Agraciada com o prêmio Nobel da Paz, a iraniana Shirin Ebadi incentivou seus compatriotas a praticarem a desobediência civil e levar adiante os protestos nacionais que vêm representando o maior desafio aos líderes do Irã desde tumultos pró-reformas em 2009.

Segundo o jornal pan-árabe Asharq Al-Awsat, de propriedade parcialmente saudita, a mais famosa advogada de direitos humanos da República Islâmica disse que os iranianos deveriam continuar nas ruas, e a Constituição lhes garante o direito de realizar manifestações.

Após seis dias de protestos que abalaram a liderança clerical e mataram 21 pessoas, na quarta-feira a Guarda Revolucionária, unidade de elite das forças de segurança do país, enviou forças a três províncias para conter os distúrbios.

Os protestos, inicialmente motivados pelas dificuldades econômicas enfrentadas pelos jovens e pela classe trabalhadora, se transformaram em um levante contra os poderes e privilégios de uma elite alienada, especialmente o líder supremo, aiatolá Ali Khamenei.

O Irã realizou manifestações pró-governo em várias cidades nesta quinta-feira, inclusive em Mashhad, a segunda maior cidade da nação.

A televisão estatal mostrou milhares de manifestantes com cartazes de Khamenei e faixas dizendo "Morte aos sediciosos".

As passeatas antigoverno, que parecem ser espontâneas e não ter um líder claro, começaram em bairros da classe trabalhadora e em cidades menores, mas também parecem estar ganhando impulso junto à classe média instruída e aos ativistas que participaram dos protestos de 2009.

Ebadi, que mora em Londres, recebeu o Nobel da Paz em 2003 e está entre vários críticos da liderança iraniana exilados. Ela incentivou seus conterrâneos a pararem de pagar as contas de água, gás e eletricidade e os impostos, e também os encorajou a retirar dinheiro de bancos estatais para fazer pressão econômica sobre o governo e obrigá-lo a parar de recorrer à violência e a atender suas exigências.

"Se o governo não ouviu vocês durante 38 anos, seu papel é ignorar o que o governo diz a vocês agora", disse Ebadi em uma entrevista, segundo o Asharq Al-Awsat, também sediado na capital inglesa.

Os tumultos provocaram as respostas mais variadas no mundo -- europeus expressaram receio com a reação animada dos líderes dos Estados Unidos e de Israel com a demonstração de oposição ao establishment religioso do Irã.
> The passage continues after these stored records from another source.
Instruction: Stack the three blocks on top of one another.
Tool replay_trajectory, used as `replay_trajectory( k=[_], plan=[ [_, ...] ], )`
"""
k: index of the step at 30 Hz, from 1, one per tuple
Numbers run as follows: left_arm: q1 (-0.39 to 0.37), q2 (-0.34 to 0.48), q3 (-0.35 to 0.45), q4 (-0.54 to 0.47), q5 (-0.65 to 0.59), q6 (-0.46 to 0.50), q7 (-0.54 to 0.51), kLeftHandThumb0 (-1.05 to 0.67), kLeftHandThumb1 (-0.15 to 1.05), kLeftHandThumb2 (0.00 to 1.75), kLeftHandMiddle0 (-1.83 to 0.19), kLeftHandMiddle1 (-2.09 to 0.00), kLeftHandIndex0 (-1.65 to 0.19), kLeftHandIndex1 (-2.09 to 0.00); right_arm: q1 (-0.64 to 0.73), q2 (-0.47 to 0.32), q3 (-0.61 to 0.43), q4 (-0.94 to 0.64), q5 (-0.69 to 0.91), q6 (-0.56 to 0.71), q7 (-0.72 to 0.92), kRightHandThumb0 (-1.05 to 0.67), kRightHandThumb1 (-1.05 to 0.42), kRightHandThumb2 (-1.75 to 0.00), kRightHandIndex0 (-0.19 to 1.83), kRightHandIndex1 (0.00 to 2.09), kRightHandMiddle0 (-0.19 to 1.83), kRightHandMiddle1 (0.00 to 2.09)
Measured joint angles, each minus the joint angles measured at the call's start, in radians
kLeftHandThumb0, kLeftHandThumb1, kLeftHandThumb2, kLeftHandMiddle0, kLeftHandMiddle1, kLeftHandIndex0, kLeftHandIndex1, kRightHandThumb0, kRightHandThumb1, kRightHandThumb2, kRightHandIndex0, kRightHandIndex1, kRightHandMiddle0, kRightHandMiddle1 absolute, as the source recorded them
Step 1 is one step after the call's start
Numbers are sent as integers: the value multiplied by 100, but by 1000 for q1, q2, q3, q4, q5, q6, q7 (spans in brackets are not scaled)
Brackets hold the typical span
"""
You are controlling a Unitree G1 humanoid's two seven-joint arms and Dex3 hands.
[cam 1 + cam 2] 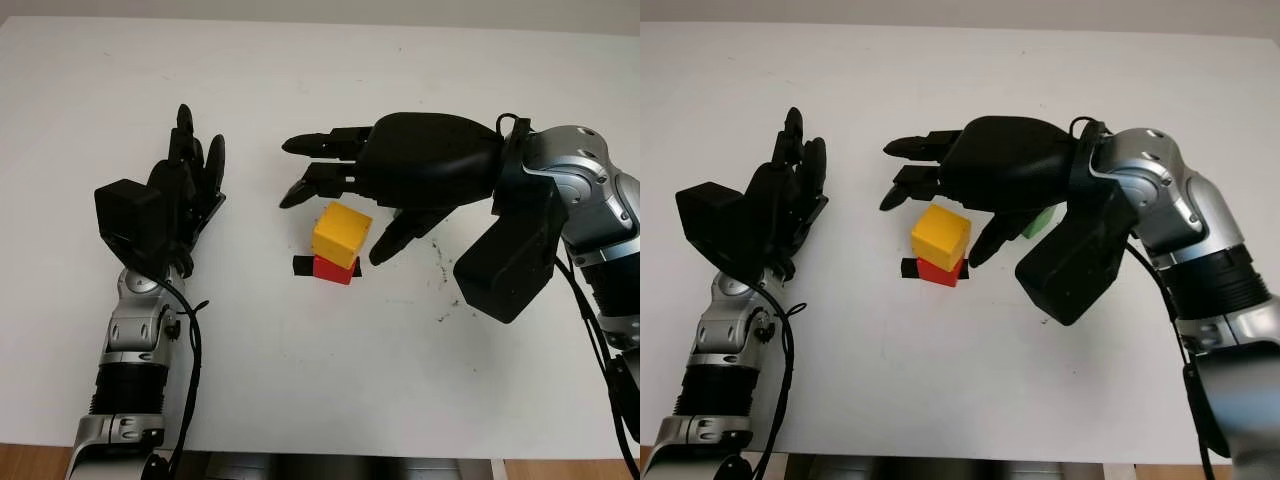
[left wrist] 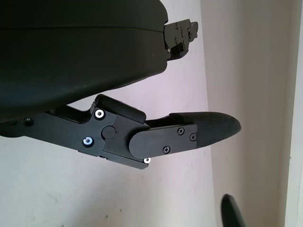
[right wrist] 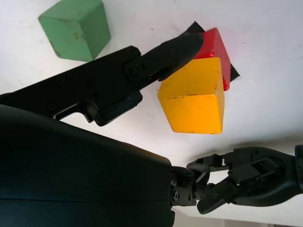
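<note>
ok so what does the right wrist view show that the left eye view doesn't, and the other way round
Right wrist view: the green block sitting on the table apart from the stack; in the left eye view the right hand covers that spot.

Left eye view: the left hand, open, off to the left of the stack.

Both: the yellow block on top of the red block, which sits on a black mark, with the right hand's fingers on either side of the yellow block, not closed on it.

Bright, even overhead light, soft faint shadows on the white table [image 1: 300, 380], wrist views sharp close up
</note>
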Motion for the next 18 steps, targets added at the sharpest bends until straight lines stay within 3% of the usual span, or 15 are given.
replay_trajectory(
  k=[5,10,18],
  plan=[
    [1,0,-1,0,3,0,13,-70,105,55,19,-2,19,-1,1,-51,-36,-76,42,83,47,-83,-88,-6,-19,0,-18,1],
    [1,1,-1,0,11,-8,13,-70,105,57,19,-1,19,0,4,-132,-149,-144,105,231,71,-83,-92,-7,-19,0,-11,5],
    [-3,3,2,17,11,-19,3,-74,105,53,19,-4,19,-1,15,-220,-220,-20,49,263,-48,-91,-95,-6,-18,2,-2,9]
  ],
)
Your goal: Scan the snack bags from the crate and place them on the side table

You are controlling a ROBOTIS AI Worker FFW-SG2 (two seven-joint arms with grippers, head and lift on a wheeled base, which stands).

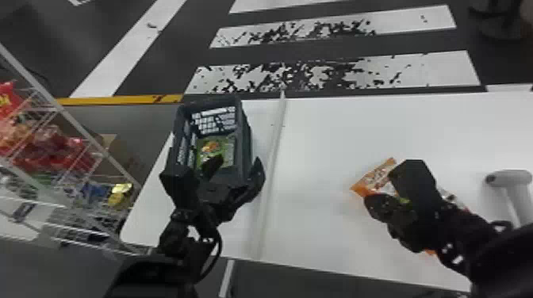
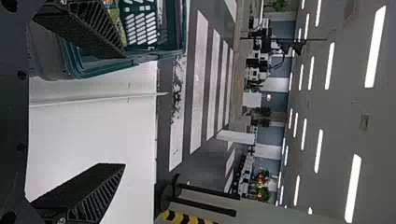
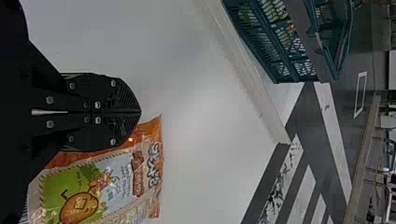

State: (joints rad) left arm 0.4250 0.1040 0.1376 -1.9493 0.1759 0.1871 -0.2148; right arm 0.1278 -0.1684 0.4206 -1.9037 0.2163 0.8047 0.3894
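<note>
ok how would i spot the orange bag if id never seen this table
On the big white table, go to the robot's right-hand side. There, partly hidden behind the closed right hand, lies a snack bag with a cartoon potato on green. Its orange edges set it apart from the mostly green bag in the crate.

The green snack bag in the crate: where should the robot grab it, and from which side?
Probably best from above, pinching the green snack bag around its middle. It lies inside the crate, whose walls stand around it and block the sides, while the top is open. The bag's broad printed face shows through that opening, so a downward reach should meet it.
</note>
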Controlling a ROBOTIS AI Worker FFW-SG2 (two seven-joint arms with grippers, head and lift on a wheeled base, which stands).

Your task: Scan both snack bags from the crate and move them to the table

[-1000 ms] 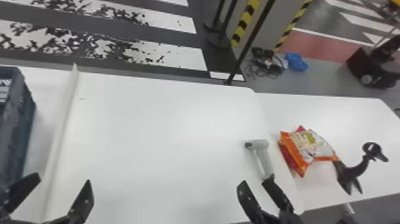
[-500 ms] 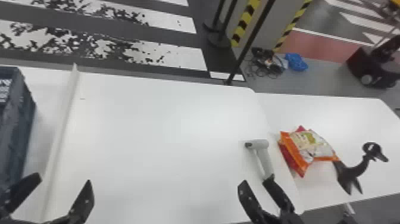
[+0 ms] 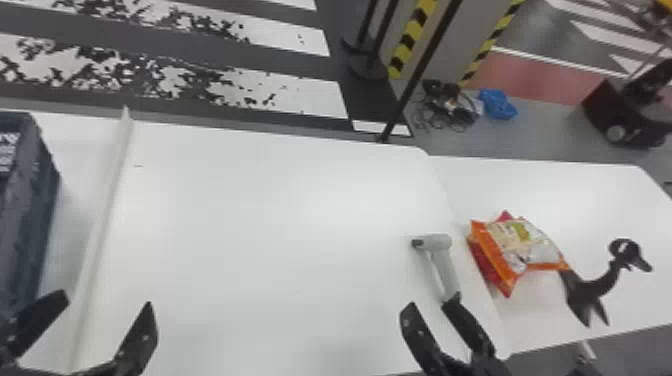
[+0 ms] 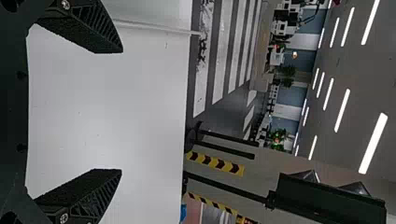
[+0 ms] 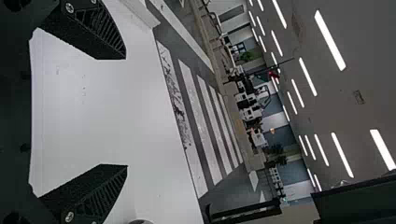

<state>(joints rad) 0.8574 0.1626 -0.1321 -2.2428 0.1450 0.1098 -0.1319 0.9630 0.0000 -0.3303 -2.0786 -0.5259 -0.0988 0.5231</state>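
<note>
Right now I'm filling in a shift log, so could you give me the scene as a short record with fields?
crate: dark blue, at the head view's left edge
snack bags: an orange-and-white one lying over a red one, out of the crate, on the right-hand table
scanner: grey, left of the bags
left gripper: open, beside the crate, nothing between its fingers
right gripper: open, near the scanner's handle; contact unclear
scanned: cannot tell

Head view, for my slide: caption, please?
Orange snack bag atop a red snack bag, right of the grey handheld scanner.
</note>
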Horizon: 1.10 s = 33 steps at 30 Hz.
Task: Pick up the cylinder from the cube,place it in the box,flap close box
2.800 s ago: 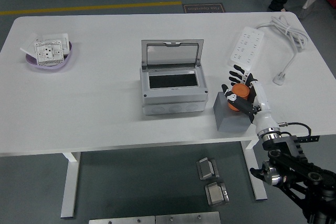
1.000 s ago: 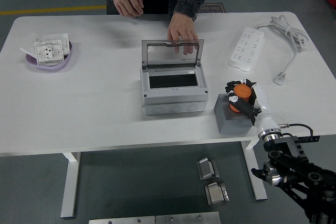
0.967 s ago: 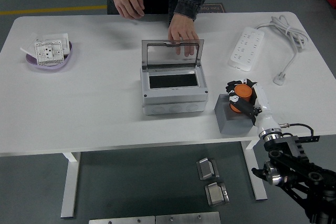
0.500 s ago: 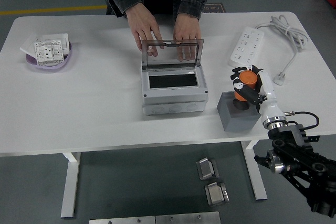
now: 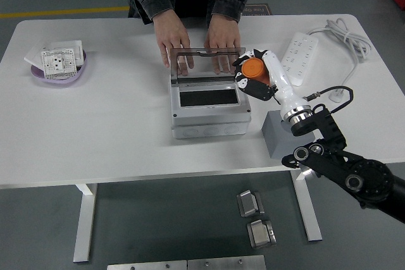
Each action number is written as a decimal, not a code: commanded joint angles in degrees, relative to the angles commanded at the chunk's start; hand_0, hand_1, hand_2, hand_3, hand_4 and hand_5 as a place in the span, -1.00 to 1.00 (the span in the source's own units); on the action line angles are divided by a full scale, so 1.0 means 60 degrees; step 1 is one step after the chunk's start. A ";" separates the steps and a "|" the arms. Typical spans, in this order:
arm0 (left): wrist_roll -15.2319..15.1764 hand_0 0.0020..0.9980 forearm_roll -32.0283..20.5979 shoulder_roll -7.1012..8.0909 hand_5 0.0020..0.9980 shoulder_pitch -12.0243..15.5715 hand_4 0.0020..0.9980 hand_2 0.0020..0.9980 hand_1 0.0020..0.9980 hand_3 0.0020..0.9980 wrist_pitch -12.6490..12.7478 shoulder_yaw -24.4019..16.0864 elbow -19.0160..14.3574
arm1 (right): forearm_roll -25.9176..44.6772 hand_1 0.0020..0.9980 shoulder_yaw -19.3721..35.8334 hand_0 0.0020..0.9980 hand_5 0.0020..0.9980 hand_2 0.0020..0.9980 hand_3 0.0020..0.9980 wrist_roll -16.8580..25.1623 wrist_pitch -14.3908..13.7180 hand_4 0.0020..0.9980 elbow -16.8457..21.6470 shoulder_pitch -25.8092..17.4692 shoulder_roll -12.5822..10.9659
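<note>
Head view: orange cylinder (image 5: 254, 67) gripped by right hand (image 5: 256, 78) fingers, beside box (image 5: 207, 112) rim; lid (image 5: 207, 62) steadied upright by person's hands (image 5: 174, 42), opening kept clear.

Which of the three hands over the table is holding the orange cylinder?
The robot's right hand, white and black, grips the orange cylinder beside the box's open lid. The person's two bare hands only rest on that lid.
</note>
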 joint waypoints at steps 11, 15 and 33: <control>0.0007 0.39 -0.0154 0.0105 -0.25 -0.0009 0.11 0.22 0.36 0.26 0.0000 0.0183 0.0023 | -0.1238 -0.79 -0.2287 -0.95 -1.00 -0.58 -0.55 -0.1533 0.0534 -1.00 -0.2075 0.2223 0.0931; 0.0005 0.39 -0.0194 0.0143 -0.25 -0.0029 0.11 0.22 0.36 0.26 0.0003 0.0241 0.0031 | -0.0570 -0.79 -0.3084 -0.96 -1.00 -0.58 -0.55 -0.1429 0.0673 -1.00 -0.2697 0.2760 0.1132; -0.0019 0.39 -0.0366 0.0171 -0.25 -0.0071 0.10 0.22 0.36 0.26 0.0017 0.0477 0.0045 | 0.0896 -0.76 -0.4464 -0.93 -1.00 -0.54 -0.50 -0.0759 0.0796 -1.00 -0.3119 0.3199 0.1753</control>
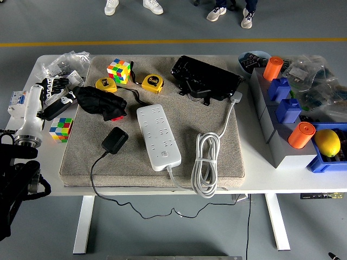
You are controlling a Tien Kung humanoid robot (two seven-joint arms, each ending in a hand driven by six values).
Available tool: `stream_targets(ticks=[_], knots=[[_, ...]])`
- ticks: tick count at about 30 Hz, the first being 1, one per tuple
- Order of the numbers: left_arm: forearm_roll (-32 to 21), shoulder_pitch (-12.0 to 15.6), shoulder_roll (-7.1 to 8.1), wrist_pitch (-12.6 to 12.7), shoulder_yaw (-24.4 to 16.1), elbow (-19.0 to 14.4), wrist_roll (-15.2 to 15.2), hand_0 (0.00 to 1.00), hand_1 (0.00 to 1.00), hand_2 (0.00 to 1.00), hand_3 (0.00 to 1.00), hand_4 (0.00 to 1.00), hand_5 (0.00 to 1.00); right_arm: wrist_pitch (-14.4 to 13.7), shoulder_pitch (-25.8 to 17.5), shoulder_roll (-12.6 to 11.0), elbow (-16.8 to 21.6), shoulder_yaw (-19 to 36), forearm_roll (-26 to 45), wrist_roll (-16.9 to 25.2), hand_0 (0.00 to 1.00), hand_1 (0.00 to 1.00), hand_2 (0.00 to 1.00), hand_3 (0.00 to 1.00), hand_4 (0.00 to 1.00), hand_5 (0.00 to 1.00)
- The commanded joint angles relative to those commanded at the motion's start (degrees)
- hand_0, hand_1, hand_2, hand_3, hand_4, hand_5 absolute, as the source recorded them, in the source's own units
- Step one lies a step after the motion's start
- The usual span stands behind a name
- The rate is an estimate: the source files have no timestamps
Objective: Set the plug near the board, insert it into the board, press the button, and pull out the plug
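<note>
The black plug (115, 140) lies flat on the grey mat (227, 162), just left of the white power board (158, 136). Its thin black cord (96, 162) runs off the mat's near edge and hangs below the table. The board's button (164, 157) is at its near end. My left hand (55, 93) hovers over the table's left side, beside the mat's left edge, well back and left of the plug. Its fingers (53, 83) are relaxed and hold nothing. The right arm is out of sight.
On the mat lie a black cloth bundle (100, 103), two yellow tape measures (153, 83), a colour cube (119, 70), a black device (206, 78) and the board's coiled white cable (206, 165). Another cube (60, 129) sits near my hand. Bins and orange cylinders (301, 134) crowd the right.
</note>
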Motion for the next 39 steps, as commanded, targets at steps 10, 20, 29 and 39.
stream_targets(ticks=[10, 20, 29, 39], knots=[[-0.09, -0.61, 0.15, -0.09, 0.70, 0.24, 0.07, 0.684, 0.694, 0.672, 0.612, 0.870, 0.447, 0.01, 0.43, -0.42, 0.01, -0.58, 0.18, -0.01, 0.611, 0.632, 0.648, 0.553, 0.998, 0.469], [-0.24, -1.33, 0.37, -0.14, 2.11, 0.29, 0.11, 0.684, 0.694, 0.671, 0.612, 0.870, 0.448, -0.01, 0.15, -0.44, -0.09, -1.25, 0.14, 0.01, 0.610, 0.632, 0.648, 0.553, 0.998, 0.469], [-0.14, -1.92, 0.90, -0.36, 2.77, 0.37, 0.40, 0.685, 0.694, 0.671, 0.612, 0.868, 0.452, -0.06, 0.83, -0.59, 0.00, -2.14, 0.24, -0.05, 0.611, 0.631, 0.648, 0.554, 0.998, 0.470], [-0.19, -1.35, 1.49, -0.37, 2.90, 0.44, 0.38, 0.685, 0.694, 0.671, 0.612, 0.867, 0.453, 0.00, 0.72, -0.46, -0.02, -3.28, 0.28, -0.07, 0.610, 0.631, 0.649, 0.554, 0.998, 0.471]])
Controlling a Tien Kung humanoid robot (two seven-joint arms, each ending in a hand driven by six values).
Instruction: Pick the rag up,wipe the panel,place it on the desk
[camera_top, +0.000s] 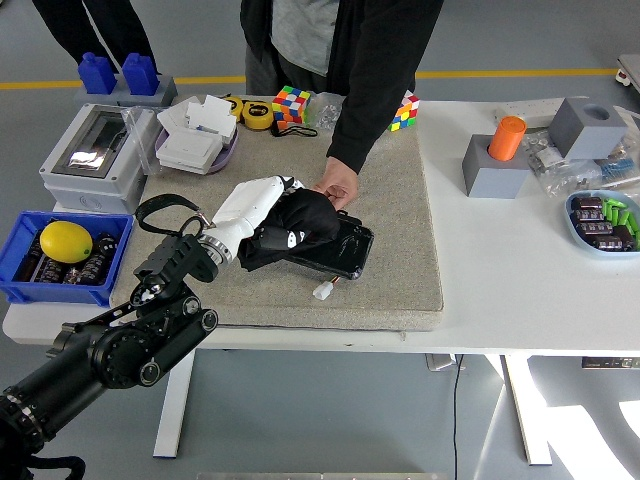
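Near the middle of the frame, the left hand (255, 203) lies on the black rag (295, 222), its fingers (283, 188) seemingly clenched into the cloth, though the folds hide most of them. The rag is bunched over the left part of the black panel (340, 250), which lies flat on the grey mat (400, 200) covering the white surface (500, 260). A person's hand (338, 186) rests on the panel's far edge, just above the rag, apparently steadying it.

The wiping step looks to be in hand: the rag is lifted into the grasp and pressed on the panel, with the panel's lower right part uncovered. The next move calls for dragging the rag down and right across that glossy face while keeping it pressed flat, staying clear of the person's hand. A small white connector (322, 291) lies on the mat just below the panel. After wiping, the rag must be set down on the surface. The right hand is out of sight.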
Como sinal da preocupação crescente da liderança de Teerã com a persistência dos protestos, o comandante da Guarda Revolucionária, major-general Mohammad Ali Jafari, disse ter despachado forças às províncias de Isfahan, Lorestan e Hamadan para lidar com a "nova sedição".

A maioria das baixas entre os manifestantes ocorreu nestas regiões. A Guarda Revolucionária, espada e escudo da teocracia xiita iraniana, foi fundamental para suprimir o levante de 2009, matando dezenas de manifestantes na ocasião.

Sayyed Hassan Nasrallah, líder do grupo libanês Hezbollah, que tem apoio do Irã, minimizou a onda atual de protestos, explicando-a como um descontentamento econômico.